Dataset extract
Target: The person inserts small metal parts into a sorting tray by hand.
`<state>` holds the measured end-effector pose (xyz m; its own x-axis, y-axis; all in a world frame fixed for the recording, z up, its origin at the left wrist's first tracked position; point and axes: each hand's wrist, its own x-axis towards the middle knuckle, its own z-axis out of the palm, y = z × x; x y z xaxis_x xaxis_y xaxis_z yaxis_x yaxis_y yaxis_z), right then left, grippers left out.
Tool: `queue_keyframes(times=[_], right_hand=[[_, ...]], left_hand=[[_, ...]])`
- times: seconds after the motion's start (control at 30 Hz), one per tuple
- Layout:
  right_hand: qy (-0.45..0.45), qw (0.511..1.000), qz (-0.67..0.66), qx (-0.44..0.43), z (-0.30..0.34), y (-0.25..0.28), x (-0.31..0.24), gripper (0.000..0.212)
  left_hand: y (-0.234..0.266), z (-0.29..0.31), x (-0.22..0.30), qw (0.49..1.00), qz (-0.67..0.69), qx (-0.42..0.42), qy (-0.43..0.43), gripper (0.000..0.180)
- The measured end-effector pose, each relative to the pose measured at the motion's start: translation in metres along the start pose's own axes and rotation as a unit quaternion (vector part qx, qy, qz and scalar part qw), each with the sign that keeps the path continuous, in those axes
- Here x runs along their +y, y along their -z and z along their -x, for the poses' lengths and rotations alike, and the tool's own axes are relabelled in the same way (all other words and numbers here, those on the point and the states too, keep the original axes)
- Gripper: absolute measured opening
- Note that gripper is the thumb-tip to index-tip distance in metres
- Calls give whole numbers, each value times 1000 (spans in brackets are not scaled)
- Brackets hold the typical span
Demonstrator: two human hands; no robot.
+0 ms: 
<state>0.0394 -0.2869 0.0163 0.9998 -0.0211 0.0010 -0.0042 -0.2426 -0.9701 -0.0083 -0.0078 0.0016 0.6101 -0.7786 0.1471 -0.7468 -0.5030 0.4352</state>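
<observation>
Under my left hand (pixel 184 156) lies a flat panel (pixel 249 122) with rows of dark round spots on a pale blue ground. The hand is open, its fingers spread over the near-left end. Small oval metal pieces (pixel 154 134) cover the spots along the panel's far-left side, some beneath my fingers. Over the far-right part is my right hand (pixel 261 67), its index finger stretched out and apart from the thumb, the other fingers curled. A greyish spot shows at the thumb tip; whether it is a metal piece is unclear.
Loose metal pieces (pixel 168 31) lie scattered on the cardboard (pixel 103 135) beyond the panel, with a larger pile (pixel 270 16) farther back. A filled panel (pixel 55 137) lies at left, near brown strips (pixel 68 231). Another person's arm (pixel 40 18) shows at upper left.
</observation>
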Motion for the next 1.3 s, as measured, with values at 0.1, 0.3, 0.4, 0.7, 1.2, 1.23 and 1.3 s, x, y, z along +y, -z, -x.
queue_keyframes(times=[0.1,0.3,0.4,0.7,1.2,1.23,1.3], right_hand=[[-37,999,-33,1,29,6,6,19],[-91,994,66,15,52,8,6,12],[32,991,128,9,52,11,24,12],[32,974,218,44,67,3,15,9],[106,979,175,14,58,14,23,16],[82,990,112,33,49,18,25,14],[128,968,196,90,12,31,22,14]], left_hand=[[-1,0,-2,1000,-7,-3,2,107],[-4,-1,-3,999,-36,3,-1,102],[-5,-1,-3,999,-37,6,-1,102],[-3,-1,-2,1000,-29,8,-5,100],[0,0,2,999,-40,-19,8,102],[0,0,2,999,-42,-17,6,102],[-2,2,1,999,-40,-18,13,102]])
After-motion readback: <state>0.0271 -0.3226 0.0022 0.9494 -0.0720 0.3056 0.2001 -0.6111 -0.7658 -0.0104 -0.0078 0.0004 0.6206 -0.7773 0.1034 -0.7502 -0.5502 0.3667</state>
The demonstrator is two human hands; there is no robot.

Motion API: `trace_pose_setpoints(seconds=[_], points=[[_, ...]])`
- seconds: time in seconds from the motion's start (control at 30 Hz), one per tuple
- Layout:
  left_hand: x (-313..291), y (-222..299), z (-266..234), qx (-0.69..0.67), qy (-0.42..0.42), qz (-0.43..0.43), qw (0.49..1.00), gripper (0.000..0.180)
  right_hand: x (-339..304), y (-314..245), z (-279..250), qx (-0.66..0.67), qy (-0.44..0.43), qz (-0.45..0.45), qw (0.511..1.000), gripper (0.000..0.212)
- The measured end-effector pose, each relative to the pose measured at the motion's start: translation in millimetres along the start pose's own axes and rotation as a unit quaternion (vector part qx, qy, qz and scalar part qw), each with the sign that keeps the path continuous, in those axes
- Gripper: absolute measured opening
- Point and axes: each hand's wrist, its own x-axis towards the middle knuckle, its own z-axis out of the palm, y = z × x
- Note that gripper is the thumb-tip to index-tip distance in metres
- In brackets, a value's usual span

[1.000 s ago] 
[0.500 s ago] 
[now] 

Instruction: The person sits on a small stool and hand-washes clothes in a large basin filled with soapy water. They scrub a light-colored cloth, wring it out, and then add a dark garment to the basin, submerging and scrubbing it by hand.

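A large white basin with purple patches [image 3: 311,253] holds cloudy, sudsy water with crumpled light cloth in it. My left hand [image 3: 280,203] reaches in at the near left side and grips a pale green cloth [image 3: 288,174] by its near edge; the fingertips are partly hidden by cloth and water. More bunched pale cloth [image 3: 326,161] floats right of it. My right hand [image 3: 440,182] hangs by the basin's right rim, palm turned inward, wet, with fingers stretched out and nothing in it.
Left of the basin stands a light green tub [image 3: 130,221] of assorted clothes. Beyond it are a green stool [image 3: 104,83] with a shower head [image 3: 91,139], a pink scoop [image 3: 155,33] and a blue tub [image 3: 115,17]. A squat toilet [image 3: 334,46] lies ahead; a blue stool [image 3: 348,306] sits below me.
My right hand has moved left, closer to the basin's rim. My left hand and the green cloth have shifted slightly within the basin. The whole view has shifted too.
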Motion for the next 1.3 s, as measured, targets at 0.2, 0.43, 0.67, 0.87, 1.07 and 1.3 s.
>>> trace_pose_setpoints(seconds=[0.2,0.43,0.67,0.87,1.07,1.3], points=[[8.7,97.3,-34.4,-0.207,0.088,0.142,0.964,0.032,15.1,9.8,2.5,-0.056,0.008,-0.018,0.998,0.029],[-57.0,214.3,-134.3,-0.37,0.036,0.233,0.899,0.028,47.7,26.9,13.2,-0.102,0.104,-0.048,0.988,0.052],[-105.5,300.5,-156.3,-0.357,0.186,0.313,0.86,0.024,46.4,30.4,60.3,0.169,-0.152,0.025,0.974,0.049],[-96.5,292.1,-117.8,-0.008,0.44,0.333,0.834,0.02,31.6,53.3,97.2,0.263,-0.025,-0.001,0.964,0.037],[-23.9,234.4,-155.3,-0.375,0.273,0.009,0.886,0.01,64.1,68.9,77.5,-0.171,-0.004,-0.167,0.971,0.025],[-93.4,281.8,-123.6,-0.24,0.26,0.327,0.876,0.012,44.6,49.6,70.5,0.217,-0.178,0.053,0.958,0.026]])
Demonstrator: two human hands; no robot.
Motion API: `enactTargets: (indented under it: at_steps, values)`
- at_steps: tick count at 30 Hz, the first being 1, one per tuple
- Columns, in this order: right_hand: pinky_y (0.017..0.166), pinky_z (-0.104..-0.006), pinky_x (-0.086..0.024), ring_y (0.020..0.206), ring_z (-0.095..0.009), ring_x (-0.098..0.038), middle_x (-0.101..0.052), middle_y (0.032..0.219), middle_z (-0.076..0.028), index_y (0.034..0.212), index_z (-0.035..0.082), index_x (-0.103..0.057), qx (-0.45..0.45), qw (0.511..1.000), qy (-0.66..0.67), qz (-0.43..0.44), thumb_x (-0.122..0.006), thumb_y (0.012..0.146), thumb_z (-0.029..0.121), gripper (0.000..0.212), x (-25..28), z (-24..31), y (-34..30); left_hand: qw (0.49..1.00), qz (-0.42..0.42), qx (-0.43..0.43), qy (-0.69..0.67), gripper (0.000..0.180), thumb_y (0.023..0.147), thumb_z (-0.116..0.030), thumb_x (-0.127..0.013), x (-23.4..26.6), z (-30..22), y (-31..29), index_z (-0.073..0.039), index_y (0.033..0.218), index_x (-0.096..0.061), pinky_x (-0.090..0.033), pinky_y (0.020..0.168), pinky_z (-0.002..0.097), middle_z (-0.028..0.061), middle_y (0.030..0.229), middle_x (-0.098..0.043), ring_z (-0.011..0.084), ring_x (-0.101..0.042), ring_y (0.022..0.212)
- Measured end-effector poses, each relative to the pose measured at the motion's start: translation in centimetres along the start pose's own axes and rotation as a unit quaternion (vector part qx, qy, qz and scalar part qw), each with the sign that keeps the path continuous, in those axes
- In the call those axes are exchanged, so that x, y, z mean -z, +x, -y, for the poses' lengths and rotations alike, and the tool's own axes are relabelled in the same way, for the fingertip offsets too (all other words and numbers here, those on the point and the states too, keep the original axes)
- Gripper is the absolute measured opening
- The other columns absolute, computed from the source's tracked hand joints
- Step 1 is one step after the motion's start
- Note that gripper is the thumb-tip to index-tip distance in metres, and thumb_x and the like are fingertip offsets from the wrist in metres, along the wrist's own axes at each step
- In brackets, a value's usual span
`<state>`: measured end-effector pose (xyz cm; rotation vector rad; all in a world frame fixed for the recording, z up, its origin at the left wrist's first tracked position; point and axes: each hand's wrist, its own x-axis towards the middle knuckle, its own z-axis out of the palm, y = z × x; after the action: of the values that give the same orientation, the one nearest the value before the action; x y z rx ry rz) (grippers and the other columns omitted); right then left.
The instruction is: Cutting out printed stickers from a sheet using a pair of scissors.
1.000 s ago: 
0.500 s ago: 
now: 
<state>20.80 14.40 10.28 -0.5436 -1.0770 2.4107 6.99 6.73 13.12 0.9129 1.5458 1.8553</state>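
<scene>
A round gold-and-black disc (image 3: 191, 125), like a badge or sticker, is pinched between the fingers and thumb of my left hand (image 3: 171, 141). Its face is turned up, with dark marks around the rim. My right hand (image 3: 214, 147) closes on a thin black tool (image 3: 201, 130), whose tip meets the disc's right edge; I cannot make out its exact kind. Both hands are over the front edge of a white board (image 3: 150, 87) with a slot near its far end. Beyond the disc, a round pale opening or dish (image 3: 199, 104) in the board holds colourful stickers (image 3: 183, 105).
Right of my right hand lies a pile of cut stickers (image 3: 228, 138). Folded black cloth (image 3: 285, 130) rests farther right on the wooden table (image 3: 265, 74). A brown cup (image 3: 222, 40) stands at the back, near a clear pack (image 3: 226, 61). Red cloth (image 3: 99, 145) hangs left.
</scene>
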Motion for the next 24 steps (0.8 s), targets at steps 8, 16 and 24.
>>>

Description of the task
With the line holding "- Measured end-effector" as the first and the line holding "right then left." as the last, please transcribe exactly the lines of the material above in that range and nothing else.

Worked solution
- Measured end-effector poses, each relative to the pose measured at the motion's start: translation in centimetres along the start pose's own axes and rotation as a unit quaternion (vector part qx, qy, qz and scalar part qw), each with the sign that keeps the path continuous, in those axes
- In the call those axes are exchanged, so that x, y, z mean -z, +x, -y, for the poses' lengths and rotations alike, and the tool's own axes are relabelled in the same way, for the fingertip offsets too (all other words and numbers here, those on the point and the states too, keep the original axes)
- Gripper is the absolute measured opening
- The other columns absolute, computed from the source's tracked hand joints
- Step 1 is one step after the motion's start
- Note that gripper is the thumb-tip to index-tip distance in metres, and thumb_x and the like are fingertip offsets from the wrist in metres, along the wrist's own axes at each step
- In brackets, a value's usual span
`<state>`: measured end-effector pose (xyz cm; rotation vector rad; all in a world frame fixed for the recording, z up, its origin at the left wrist's first tracked position; point and axes: each hand's wrist, its own x-axis towards the middle knuckle, its own z-axis out of the palm, y = z × x; after the action: of the values that give the same orientation, the one nearest the value before the action; x y z rx ry rz) (grippers and the other columns omitted); right then left.

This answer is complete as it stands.